Charles Livingstone was also fully occupied in his duties in following out the general objects of our mission, in encouraging the culture of cotton, in making many magnetic and meteorological observations, in photographing so long as the materials would serve, and in collecting a large number of birds, insects, and other objects of interest. The collections, being Government property, have been forwarded to the British Museum, and to the Royal Botanic, Gardens at Kew; and should Dr. Kirk undertake their description, three or four years will be required for the purpose.

Though collections were made, it was always distinctly understood that, however desirable these and our explorations might be, "Her Majesty's Government attached more importance to the moral influence that might be exerted on the minds of the natives by a well-regulated and orderly household of Europeans setting an example of consistent moral conduct to all who might witness it; treating the people with kindness, and relieving their wants, teaching them to make experiments in agriculture, explaining to them the more simple arts, imparting to them religious instruction as far as they are capable of receiving it, and inculcating peace and good will to each other."

It would be tiresome to enumerate in detail all the little acts which were performed by us while following out our instructions.
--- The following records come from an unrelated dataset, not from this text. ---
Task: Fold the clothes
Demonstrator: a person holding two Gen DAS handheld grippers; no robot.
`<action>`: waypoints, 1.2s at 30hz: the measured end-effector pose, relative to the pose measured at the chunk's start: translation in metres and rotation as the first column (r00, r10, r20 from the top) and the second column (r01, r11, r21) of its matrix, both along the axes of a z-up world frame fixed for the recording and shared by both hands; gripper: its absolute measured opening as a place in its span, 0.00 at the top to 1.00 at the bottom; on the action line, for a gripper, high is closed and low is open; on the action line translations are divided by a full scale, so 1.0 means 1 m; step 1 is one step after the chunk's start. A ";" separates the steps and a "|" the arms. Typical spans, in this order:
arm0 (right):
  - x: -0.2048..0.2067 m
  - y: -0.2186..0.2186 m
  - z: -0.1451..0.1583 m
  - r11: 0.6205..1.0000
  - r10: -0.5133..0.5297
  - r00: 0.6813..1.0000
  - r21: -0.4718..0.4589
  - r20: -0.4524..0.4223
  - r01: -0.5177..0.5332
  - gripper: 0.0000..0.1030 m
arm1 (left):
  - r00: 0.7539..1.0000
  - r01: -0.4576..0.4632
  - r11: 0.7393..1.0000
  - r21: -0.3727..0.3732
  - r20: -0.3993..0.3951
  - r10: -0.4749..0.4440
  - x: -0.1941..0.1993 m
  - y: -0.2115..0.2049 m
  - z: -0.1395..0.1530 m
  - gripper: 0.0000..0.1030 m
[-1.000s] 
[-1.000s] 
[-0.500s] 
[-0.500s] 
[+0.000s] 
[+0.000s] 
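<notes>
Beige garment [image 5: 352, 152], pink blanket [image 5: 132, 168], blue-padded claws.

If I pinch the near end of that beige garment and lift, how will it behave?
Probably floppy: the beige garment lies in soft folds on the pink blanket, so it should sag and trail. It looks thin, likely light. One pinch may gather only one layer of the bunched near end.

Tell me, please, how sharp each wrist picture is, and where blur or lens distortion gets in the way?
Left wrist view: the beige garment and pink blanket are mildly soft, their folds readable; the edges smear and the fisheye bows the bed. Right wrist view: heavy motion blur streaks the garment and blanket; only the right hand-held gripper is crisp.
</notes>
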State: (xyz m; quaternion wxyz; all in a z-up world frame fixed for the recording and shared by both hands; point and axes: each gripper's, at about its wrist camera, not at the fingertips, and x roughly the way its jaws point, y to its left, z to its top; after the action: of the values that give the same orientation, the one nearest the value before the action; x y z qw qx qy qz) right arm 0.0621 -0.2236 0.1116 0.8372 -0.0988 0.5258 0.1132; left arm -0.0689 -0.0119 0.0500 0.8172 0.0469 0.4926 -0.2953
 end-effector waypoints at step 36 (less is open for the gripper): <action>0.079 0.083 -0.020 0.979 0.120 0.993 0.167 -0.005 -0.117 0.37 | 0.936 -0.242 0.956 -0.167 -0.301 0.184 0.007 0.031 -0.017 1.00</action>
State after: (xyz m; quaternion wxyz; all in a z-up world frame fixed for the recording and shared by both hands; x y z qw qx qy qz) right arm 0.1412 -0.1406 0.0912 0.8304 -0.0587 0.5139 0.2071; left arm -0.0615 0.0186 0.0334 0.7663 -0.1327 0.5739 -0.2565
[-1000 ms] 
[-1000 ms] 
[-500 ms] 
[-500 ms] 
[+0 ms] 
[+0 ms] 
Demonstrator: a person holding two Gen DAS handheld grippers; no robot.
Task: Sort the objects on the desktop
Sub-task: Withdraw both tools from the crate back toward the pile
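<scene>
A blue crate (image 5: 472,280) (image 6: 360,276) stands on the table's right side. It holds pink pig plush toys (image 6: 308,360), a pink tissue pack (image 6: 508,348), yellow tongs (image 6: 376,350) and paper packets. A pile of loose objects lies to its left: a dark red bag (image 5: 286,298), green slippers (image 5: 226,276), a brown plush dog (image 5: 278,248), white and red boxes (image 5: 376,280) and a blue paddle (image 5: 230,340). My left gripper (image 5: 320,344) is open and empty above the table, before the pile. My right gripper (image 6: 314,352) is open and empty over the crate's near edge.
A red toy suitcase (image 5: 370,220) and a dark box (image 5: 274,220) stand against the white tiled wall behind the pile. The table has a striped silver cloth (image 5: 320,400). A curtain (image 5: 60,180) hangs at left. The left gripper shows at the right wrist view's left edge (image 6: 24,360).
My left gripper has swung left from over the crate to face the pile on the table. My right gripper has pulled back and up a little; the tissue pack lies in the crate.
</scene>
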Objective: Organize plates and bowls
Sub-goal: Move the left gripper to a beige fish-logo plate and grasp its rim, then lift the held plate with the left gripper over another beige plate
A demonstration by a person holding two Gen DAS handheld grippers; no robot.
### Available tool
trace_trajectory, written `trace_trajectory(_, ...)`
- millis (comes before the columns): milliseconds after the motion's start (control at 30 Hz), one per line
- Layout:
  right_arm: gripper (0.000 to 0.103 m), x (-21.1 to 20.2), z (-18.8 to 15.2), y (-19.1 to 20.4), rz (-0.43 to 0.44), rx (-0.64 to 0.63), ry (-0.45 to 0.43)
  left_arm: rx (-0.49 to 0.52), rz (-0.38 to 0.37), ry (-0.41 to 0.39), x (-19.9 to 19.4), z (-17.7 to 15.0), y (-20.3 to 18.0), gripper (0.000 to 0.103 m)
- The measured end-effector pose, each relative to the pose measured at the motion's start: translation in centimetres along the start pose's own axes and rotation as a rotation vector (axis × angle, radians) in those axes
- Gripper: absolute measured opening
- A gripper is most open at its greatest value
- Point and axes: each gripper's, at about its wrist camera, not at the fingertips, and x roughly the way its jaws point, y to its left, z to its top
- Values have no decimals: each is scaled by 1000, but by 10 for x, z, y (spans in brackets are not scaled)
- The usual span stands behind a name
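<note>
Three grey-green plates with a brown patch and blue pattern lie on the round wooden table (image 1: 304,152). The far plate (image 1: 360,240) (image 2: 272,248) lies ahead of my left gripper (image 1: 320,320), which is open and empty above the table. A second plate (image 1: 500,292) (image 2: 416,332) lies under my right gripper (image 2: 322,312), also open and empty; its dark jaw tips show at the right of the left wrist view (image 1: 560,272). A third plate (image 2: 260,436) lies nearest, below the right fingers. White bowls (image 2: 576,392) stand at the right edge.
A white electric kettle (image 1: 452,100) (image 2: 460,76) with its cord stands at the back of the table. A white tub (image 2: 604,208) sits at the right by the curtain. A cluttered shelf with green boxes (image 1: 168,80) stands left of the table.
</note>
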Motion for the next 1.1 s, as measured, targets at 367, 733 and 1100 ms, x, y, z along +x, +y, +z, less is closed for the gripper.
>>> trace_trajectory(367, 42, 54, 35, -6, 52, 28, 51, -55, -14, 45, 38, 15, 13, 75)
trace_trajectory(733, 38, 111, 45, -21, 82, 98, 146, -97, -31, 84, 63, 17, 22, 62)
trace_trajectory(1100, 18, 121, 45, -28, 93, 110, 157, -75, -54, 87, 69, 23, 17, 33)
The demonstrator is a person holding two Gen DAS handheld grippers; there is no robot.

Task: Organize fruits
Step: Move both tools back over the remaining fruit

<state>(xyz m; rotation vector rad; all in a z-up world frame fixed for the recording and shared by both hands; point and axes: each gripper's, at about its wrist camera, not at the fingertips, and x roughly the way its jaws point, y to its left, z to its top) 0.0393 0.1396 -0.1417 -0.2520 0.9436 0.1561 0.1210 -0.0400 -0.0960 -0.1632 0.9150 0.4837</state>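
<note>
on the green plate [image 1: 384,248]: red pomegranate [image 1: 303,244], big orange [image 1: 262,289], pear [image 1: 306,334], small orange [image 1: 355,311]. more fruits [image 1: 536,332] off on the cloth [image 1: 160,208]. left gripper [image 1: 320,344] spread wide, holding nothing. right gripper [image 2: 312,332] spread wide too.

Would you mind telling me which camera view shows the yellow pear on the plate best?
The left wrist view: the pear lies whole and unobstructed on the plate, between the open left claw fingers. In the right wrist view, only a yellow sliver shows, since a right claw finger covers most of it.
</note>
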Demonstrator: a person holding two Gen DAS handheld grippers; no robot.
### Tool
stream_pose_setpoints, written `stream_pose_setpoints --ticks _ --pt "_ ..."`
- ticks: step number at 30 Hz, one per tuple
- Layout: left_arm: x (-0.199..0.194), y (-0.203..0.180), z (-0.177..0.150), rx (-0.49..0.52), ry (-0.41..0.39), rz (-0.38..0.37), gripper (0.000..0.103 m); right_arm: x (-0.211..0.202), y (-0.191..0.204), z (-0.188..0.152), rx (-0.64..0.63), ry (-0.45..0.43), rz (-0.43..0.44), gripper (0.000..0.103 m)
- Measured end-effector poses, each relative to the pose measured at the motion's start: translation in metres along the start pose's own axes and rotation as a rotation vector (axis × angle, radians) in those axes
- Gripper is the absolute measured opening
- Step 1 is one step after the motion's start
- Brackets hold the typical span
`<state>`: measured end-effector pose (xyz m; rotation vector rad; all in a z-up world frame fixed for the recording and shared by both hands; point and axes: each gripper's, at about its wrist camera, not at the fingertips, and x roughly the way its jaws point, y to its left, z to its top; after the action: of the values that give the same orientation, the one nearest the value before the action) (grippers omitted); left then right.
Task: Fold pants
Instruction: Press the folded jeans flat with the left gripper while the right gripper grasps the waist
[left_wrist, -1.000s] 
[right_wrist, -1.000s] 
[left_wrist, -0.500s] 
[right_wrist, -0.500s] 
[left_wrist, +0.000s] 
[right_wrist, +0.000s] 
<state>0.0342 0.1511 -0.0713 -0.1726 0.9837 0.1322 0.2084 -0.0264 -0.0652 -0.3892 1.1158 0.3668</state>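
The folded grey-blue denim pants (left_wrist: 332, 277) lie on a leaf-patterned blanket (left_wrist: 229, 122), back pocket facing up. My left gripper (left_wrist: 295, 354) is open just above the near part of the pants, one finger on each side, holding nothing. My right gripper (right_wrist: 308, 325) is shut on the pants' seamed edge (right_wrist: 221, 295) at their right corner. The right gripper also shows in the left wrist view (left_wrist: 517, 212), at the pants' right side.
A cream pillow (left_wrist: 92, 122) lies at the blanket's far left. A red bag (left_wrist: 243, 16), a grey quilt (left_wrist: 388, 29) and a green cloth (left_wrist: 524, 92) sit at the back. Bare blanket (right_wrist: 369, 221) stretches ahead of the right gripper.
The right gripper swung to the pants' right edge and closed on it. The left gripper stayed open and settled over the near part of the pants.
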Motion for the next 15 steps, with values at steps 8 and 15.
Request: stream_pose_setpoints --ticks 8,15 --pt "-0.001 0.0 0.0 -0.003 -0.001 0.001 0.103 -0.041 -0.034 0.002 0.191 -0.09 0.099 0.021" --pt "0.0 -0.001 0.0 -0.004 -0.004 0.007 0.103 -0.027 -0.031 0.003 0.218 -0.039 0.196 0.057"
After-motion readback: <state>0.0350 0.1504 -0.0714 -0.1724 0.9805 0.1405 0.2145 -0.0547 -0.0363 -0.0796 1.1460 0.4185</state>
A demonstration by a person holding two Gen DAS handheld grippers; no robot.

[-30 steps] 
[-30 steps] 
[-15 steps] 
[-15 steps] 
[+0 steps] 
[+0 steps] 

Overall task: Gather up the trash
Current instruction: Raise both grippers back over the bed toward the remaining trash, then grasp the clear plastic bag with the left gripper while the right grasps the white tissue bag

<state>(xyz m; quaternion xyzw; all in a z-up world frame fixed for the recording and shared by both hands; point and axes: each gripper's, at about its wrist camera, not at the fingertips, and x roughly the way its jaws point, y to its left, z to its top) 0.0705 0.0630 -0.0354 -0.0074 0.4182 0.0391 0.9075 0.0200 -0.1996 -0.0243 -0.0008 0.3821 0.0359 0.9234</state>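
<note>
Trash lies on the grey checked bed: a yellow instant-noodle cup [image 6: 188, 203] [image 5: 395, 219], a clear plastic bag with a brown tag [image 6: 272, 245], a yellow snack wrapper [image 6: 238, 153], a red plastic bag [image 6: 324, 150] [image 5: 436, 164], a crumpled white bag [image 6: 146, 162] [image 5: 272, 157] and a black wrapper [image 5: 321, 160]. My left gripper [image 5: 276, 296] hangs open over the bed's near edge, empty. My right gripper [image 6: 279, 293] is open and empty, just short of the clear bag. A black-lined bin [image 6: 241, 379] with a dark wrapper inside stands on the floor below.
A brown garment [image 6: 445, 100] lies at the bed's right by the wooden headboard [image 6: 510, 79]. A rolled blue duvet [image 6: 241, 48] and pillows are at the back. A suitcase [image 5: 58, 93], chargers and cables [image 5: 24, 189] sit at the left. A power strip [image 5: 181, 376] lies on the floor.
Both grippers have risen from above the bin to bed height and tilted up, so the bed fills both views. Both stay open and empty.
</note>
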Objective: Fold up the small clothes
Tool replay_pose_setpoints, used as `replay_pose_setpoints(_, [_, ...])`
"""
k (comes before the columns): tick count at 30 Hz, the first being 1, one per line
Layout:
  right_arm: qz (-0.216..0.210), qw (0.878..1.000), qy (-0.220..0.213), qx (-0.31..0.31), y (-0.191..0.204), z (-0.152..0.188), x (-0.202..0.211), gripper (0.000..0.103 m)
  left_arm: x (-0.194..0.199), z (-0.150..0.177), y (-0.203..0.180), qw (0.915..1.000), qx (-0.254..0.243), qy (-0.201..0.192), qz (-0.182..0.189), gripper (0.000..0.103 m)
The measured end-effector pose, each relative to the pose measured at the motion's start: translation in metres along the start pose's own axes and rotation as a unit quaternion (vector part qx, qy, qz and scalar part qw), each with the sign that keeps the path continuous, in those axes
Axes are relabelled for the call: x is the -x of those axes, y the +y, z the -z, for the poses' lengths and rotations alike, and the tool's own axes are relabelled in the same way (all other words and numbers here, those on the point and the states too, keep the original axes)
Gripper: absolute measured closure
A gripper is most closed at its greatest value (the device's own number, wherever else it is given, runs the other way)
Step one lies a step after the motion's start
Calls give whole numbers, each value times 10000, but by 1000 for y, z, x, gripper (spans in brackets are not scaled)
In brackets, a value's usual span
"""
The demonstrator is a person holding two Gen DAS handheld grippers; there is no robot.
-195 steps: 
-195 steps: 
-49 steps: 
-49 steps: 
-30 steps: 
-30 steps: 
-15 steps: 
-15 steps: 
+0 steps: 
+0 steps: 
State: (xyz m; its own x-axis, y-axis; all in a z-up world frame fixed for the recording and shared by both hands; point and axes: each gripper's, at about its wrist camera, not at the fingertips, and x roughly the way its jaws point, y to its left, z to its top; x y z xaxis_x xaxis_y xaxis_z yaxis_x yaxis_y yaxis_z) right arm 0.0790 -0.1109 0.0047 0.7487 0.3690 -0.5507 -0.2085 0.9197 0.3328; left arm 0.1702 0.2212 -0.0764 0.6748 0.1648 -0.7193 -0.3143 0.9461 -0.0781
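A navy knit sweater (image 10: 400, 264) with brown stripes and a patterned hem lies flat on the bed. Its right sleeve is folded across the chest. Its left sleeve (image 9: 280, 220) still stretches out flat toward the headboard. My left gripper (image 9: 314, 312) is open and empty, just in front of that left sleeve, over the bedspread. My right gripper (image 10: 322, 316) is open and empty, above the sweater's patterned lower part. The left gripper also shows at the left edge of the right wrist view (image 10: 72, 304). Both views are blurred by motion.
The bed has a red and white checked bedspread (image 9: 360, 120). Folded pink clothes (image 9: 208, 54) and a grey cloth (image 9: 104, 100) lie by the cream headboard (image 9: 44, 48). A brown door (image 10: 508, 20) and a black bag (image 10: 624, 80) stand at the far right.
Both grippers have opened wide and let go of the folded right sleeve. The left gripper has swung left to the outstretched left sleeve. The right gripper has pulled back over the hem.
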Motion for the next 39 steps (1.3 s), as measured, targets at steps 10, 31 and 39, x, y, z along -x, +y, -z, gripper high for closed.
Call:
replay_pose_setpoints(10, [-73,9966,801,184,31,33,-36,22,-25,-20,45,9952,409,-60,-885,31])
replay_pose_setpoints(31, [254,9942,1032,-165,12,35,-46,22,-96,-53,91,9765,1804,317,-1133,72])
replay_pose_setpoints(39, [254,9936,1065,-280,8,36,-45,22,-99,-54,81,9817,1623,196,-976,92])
As a rule, whenever the steamer stopped to take in wood, or for any other purpose, Dr. Kirk and Charles Livingstone went ashore to their duties: one of our party, who it was intended should navigate the vessel and lay down the geographical positions, having failed to answer the expectations formed of him, these duties fell chiefly to my share. They involved a considerable amount of night work, in which I was always cheerfully aided by my companions, and the results were regularly communicated to our warm and ever-ready friend, Sir Thomas Maclear of the Royal Observatory, Cape of Good Hope. While this work was going through the press, we were favoured with the longitudes of several stations determined from observed occultations of stars by the moon, and from eclipses and reappearances of Jupiter's satellites, by Mr. Mann, the able Assistant to the Cape Astronomer Royal; the lunars are still in the hands of Mr. G. W. H. Maclear of the same Observatory. In addition to these, the altitudes, variations of the compass, latitudes and longitudes, as calculated on the spot, appear in the map by Mr. Arrowsmith, and it is hoped may not differ much from the results of the same data in abler bands. The office of "skipper," which, rather than let the Expedition come to a stand, I undertook, required no great ability in one "not too old to learn:" it saved a salary, and, what was much more valuable than gold, saved the Expedition from the drawback of any one thinking that he was indispensable to its further progress. The office required attention to the vessel both at rest and in motion. It also involved considerable exposure to the sun; and to my regret kept me from much anticipated intercourse with the natives, and the formation of full vocabularies of their dialects.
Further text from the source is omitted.